Dreams in Fragments – “Reflections of a Nightmare” (2019)
Rockshots Records
#SymphonicMetal, #PowerMetal
Para fãs de: Edenbridge, Amberian Dawn
Nota: 8,0
“Reflections of a Nightmare”, o primeiro trabalho dos suíços do Dreams in Fragments, tem todo aquele jeito de primeiro trabalho mesmo: aquela vontade de fazer música boa, com melodias e arranjos que evidenciam suas influências e soam esforçados, porém, com uma produção crua, um tanto quanto ingênua, que não deixa a banda encorpar o som e trazer mais personalidade através de acabamentos. A vocalista Seraina Schöpfer tem uma voz daquelas que se enquadram bem no Gothic Metal, dramática e aguda, e contribui positivamente para o registro. Outro destaque são os teclados (mesmo que a banda não tenha tecladista de ofício) que são a figura principal em músicas como “Everytime” e “Nightchild” (essa, com um excelente título!).
Já “The Maze” começa com um piano acompanhado de uma batida mais envolvente, contribuindo para o disco. As guitarras de Christian Geissmann em geral podiam ser um pouco mais pesadas, para dar uma roupagem mais moderna e bem-acabada. O disco lembra um pouco os trabalhos antigos do Edenbridge (sem a velocidade do Power) e talvez com um pouco mais de peso e velocidade a banda consiga achar uma fórmula para chamar de sua.
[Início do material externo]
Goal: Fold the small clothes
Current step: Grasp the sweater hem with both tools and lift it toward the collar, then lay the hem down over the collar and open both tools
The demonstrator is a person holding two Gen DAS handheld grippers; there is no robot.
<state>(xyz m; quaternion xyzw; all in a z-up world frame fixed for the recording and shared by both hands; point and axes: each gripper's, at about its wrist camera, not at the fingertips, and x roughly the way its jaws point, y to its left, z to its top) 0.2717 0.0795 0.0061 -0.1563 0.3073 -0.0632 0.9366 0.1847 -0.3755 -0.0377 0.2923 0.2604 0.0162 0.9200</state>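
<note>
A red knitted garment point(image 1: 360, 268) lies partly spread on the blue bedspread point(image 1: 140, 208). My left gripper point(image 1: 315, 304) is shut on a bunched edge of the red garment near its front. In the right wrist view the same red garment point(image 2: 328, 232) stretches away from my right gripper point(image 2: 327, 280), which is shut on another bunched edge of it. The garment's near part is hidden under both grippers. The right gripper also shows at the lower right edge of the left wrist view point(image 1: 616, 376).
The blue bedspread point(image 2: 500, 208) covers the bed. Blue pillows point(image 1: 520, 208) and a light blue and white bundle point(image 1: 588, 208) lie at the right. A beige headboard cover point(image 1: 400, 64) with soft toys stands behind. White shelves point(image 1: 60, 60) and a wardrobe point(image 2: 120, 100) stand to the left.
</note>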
É bem verdade que certas músicas têm um punch maior como “Incomplete” e “Defy Every Storm”, mas ainda é exceção.
Outro aspecto marcante são os guturais de Christian, como em “Falling With a Crown”, que adicionam um tempero diferente na sonoridade. As melodias, porém, não são lá muito marcantes, o que contribuem para aquela sensação de estar ouvindo algo legal, mas que vai desaparecer da sua cabeça em questão de minutos. Da metade para o fim, as coisas ficam mais animadas com “Little Red” e “In Flames”, onde bem-vindos riffs de guitarra surgem.
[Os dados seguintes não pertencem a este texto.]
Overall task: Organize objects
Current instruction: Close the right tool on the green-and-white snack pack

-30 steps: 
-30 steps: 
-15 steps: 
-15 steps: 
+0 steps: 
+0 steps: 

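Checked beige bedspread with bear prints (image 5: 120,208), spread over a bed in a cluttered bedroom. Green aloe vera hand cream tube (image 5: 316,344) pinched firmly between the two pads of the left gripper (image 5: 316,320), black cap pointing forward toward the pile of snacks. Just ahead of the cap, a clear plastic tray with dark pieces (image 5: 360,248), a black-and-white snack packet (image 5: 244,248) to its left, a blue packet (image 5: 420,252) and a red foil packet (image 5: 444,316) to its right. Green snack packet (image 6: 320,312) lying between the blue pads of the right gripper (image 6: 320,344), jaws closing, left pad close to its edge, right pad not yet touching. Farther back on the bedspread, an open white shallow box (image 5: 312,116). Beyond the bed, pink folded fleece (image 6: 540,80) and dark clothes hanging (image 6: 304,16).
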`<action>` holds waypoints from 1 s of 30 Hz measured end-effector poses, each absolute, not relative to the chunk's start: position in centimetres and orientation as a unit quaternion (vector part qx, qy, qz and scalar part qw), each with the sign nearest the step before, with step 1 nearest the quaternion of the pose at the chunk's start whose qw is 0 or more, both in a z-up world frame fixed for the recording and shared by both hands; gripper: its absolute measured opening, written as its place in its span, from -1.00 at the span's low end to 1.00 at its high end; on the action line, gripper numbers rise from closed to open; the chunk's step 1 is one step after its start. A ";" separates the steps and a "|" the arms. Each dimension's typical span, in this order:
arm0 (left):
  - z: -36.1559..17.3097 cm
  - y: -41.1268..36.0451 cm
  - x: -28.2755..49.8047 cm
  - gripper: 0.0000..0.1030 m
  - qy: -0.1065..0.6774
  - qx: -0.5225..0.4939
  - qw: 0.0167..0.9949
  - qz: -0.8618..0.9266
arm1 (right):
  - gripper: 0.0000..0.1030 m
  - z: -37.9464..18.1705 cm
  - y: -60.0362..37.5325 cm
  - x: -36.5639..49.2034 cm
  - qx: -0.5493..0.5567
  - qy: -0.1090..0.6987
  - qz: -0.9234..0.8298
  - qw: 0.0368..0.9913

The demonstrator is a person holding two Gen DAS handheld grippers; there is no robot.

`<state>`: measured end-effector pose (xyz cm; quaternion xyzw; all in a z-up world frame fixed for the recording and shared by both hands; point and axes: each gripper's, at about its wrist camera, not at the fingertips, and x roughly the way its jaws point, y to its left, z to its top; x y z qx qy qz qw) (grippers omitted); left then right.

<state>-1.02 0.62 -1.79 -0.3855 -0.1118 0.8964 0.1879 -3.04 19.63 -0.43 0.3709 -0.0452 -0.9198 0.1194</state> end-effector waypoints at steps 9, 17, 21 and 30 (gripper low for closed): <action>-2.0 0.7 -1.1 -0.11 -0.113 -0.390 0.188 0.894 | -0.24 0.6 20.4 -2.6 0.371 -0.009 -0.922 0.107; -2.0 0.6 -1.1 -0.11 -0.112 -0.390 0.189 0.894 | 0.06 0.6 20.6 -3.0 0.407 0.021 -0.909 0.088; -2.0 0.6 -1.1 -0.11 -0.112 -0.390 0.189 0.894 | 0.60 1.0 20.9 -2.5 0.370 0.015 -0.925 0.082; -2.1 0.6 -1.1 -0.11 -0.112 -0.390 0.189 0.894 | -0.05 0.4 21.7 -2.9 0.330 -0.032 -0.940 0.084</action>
O Dreams in Fragments, por fim, fez um trabalho honesto, seguindo a linha do Symphonic Metal mais cadenciado e melódico. Ainda faltam ingredientes, porém, para a banda alçar voos maiores, mas a identidade começa a se formar. A produção precisa de mais modernidade, mais camadas de profundidade, mais tudo. Como toda regra tem sua exceção, nesse caso, o menos não é mais não.